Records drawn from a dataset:
•••
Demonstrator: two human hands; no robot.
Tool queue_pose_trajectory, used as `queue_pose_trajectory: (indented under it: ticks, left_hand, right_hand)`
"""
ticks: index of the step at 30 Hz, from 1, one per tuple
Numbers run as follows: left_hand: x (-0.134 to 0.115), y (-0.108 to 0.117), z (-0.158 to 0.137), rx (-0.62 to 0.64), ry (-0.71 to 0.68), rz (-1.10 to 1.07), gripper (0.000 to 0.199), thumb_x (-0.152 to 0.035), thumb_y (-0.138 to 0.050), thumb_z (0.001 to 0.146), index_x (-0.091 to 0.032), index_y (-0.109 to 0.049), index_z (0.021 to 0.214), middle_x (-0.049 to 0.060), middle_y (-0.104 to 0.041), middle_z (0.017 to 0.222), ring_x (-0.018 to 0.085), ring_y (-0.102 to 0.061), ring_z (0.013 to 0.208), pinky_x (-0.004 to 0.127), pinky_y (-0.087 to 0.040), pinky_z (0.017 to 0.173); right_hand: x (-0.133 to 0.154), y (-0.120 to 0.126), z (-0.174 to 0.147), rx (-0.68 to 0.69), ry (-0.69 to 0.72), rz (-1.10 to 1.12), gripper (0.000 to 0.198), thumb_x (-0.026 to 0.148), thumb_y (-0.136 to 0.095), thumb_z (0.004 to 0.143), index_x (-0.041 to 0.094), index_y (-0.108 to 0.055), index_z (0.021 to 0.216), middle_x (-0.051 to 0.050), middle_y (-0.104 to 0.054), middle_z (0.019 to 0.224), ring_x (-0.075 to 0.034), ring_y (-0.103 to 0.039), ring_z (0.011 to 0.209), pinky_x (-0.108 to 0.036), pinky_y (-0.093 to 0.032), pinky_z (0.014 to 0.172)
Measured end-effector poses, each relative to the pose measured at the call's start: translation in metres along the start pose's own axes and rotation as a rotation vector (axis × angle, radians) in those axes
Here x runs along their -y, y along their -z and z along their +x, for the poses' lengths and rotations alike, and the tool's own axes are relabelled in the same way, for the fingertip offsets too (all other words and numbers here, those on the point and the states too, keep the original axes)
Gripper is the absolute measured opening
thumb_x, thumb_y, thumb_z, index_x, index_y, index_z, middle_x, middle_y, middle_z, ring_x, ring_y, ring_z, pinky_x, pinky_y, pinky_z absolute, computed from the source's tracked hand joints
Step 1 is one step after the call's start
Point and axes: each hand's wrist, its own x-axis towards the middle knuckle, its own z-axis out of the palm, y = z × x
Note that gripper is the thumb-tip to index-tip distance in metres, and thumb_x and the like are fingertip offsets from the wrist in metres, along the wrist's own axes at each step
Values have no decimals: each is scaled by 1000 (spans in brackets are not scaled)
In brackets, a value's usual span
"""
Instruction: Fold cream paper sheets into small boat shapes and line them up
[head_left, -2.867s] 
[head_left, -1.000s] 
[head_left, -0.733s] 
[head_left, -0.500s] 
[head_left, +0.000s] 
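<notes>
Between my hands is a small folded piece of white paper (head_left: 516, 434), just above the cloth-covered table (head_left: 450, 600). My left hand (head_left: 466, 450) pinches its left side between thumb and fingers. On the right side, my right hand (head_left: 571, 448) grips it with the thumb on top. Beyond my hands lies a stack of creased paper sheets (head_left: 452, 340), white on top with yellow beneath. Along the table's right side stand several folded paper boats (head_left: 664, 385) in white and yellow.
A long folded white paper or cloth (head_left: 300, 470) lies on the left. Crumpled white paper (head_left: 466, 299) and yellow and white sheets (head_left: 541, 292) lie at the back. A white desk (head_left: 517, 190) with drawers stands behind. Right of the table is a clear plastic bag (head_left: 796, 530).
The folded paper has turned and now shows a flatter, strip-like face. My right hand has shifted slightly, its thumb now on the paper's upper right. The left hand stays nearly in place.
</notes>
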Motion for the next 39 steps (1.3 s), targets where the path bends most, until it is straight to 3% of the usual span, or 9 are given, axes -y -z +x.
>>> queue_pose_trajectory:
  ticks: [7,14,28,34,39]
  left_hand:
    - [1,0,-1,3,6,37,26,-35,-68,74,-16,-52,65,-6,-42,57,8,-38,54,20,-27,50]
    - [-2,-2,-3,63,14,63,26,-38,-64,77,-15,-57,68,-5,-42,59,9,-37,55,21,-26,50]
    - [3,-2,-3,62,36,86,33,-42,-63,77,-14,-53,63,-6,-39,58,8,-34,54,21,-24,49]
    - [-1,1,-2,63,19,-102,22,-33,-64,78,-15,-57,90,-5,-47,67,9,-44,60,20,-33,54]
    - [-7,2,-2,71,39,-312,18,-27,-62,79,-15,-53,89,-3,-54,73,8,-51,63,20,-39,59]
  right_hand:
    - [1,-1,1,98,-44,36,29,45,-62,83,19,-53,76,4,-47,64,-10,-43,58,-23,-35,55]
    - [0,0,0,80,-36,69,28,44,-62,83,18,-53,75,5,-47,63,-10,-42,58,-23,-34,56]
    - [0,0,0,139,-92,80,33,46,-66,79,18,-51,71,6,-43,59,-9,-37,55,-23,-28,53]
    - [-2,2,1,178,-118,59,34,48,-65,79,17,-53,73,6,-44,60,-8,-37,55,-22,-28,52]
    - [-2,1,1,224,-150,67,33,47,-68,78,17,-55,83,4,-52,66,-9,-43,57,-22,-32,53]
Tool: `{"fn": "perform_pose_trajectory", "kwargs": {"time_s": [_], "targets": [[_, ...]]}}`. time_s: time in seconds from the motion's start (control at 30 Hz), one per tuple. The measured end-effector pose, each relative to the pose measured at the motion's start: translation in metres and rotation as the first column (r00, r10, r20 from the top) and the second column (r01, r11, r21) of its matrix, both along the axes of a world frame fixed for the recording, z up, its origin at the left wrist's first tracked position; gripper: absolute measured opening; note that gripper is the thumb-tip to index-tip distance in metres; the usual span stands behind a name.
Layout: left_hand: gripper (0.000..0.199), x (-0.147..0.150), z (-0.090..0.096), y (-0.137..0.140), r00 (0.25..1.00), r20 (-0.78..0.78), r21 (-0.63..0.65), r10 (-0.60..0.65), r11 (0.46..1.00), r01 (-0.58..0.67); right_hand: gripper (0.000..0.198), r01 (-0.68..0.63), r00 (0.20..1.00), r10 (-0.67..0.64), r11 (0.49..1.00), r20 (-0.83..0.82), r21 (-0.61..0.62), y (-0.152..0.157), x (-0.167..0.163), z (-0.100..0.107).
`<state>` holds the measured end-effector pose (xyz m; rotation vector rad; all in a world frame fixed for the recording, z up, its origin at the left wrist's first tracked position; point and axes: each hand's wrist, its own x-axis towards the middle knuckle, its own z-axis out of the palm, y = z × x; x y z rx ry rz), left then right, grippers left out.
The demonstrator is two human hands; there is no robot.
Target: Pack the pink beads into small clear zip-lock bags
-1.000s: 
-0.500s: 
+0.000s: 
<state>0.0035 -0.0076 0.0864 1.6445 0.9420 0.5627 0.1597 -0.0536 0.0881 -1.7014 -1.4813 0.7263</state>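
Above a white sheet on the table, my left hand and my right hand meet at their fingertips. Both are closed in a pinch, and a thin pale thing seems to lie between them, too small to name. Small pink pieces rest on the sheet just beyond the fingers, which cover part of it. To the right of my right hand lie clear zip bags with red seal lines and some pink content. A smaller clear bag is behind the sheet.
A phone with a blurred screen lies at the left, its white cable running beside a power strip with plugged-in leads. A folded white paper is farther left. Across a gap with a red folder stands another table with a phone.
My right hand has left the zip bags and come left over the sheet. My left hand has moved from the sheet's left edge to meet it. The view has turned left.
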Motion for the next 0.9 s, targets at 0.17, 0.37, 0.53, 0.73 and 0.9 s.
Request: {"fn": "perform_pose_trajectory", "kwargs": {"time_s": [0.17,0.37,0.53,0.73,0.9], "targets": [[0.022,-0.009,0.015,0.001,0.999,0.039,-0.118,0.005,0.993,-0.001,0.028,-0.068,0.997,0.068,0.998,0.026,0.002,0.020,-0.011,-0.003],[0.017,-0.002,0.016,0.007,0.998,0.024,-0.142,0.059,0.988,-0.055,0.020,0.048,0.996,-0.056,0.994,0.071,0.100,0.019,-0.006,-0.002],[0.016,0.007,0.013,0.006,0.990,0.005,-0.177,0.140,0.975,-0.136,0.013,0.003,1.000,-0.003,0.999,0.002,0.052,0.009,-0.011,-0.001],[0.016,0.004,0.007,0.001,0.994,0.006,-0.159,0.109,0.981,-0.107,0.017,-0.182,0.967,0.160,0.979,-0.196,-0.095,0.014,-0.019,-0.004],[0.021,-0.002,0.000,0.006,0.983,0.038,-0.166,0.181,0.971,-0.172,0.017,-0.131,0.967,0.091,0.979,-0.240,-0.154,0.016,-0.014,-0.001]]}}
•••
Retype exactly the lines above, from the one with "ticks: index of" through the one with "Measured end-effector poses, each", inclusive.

_Output of the task_:
ticks: index of the step at 30 Hz, from 1, one per tuple
Numbers run as follows: left_hand: x (-0.134 to 0.115), y (-0.108 to 0.117), z (-0.158 to 0.137), rx (-0.62 to 0.64), ry (-0.71 to 0.68), rz (-1.10 to 1.07), gripper (0.000 to 0.199), thumb_x (-0.152 to 0.035), thumb_y (-0.138 to 0.050), thumb_z (0.001 to 0.146), index_x (-0.091 to 0.032), index_y (-0.109 to 0.049), index_z (0.021 to 0.214), middle_x (-0.049 to 0.060), middle_y (-0.104 to 0.041), middle_z (0.017 to 0.222), ring_x (-0.018 to 0.085), ring_y (-0.102 to 0.061), ring_z (0.013 to 0.208), pinky_x (-0.004 to 0.127), pinky_y (-0.087 to 0.040), pinky_z (0.017 to 0.173); right_hand: x (-0.133 to 0.154), y (-0.120 to 0.126), z (-0.174 to 0.147), rx (-0.68 to 0.69), ry (-0.69 to 0.72), rz (-1.10 to 1.12), gripper (0.000 to 0.198), thumb_x (-0.026 to 0.148), thumb_y (-0.136 to 0.095), thumb_z (0.004 to 0.143), index_x (-0.041 to 0.094), index_y (-0.108 to 0.055), index_z (0.021 to 0.216), middle_x (-0.051 to 0.050), middle_y (-0.104 to 0.054), middle_z (0.019 to 0.224), ring_x (-0.075 to 0.034), ring_y (-0.103 to 0.039), ring_z (0.011 to 0.209), pinky_x (-0.108 to 0.036), pinky_y (-0.093 to 0.032), pinky_z (0.014 to 0.172)
Measured end-effector poses, each relative to the pose measured at the call's start: translation in metres along the start pose's own axes and rotation as a rotation vector (axis × angle, radians) in those axes

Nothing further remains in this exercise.